Se em breves momentos do filme, como na fase outonal da vida do discípulo, o diretor parece reproduzir a dicotomia conceitual entre homem e natureza presente na visão de mundo urbanizada contemporânea, como por exemplo nas palavras do mestre ao tomar conhecimento dos acontecimentos da vida urbana do ex-discípulo (“Não conhecia de antemão como é o mundo dos homens?”, como se este fosse distinto do mundo “natural”), ao longo do filme inteiro emerge uma percepção não dilacerada do mundo humano e o não-humano. À afirmação do mestre ao discípulo no verão da sua adolescência, ao saber da relação sexual que manteve com a moça que foi levada pela mãe ao templo para se curar, é significativa: “Aconteceu por si mesmo, é a natureza”. O mestre parece perceber o ser humano como parte integrante de um único processo de permanente reconstrução do real, que entende como “a natureza”. O afastamento do mundo urbano não implica numa separação perceptivo-conceitual entre a natureza e o homem, como as belíssimas metáforas das portas sem paredes sugerem, funcionando como um potentíssimo operador simbólicode reorganização do pensamento.

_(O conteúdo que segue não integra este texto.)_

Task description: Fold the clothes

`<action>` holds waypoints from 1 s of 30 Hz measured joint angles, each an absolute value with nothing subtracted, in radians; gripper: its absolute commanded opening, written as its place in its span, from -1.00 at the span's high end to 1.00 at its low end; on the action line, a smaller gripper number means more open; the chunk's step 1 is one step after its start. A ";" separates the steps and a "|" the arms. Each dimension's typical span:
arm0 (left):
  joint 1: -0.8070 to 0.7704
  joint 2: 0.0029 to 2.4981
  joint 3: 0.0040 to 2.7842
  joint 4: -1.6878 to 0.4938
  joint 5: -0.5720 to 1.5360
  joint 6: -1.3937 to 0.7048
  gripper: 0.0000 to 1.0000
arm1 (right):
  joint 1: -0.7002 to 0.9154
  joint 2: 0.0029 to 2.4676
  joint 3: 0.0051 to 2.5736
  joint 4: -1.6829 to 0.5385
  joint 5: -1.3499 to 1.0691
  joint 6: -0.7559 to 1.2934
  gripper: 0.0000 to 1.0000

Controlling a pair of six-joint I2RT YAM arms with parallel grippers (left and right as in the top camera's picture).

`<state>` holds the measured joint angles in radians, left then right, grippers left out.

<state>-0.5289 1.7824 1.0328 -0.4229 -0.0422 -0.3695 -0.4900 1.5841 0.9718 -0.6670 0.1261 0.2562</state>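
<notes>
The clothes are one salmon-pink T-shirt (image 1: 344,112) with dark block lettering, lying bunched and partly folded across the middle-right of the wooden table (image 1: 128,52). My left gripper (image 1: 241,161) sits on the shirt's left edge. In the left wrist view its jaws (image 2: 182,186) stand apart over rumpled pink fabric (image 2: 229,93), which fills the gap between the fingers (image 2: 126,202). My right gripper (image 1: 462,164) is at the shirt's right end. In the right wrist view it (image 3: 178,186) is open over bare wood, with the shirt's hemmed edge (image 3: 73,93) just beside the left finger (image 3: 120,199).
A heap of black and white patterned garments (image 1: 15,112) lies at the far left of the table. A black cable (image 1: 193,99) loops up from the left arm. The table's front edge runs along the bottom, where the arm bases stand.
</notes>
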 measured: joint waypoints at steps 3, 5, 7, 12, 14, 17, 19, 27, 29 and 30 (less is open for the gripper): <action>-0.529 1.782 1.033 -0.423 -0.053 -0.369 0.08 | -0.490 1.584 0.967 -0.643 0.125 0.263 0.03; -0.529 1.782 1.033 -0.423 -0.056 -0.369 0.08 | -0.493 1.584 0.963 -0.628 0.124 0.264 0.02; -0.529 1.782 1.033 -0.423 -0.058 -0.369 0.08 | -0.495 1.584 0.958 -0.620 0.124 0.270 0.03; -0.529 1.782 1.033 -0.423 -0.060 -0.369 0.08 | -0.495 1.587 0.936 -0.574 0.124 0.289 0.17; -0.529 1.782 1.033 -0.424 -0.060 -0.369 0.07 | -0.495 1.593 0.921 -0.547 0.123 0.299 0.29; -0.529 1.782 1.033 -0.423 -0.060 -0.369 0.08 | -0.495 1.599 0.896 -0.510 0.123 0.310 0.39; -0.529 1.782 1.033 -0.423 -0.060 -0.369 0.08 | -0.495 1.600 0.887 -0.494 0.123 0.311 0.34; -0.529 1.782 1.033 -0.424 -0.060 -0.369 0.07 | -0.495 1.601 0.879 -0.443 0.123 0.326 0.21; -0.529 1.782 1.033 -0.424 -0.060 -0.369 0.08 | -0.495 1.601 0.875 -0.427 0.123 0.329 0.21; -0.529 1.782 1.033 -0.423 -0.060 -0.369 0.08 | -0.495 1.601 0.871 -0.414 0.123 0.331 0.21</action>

O desejo sexual, o apego que a reprodução deste desperta e todas suas possíveis conseqüências (“A luxúria desperta o desejo de possuir e isso desperta a intenção de matar”, diz o mestre ao jovem discípulo quando decide devolver a moça curada à cidade) são, nessa perspectiva, manifestações da mesma natureza que pode produzir tanto compaixão e empatia com todos os demais seres vivos, como apego, ciúme e violência.

Outro aspecto sobre o qual o longa me instigou a refletir é a ciclicidade da existência humana, que o filme metaforiza através das estações do ano e, ao fazê-lo, insere-a no caráter cíclico de tudo o que existe. Não visão taoísta que impregna a percepção do real de muitos povos asiáticos miscigenando-se com os ensinamentos budistas, a existência é simultaneamente cíclica e irrepetível. Apesar de determinados processos se repetirem a cada certo período, nunca emergem com uma idêntica configuração. Todos os anos aparece a primavera, mas nunca é a mesma primavera: esta primavera é única e diferente da de todos os anos passados e de todos os vindouros. Isto é, a reprodução não é antagônica à unicidade e o cíclico não é antagônico à mudança permanente: essas categorias, que a lógica identitária opõe, são na mentalidade oriental complementares. A ciclicidade da existência metaforizada pelo filme de Kim Ki-duk me parece revelar uma percepção do homem como apenas mais um fenômeno que participa do incessante (re)surgimento, sempre diferente mesmo na repetição de padrões, da natureza.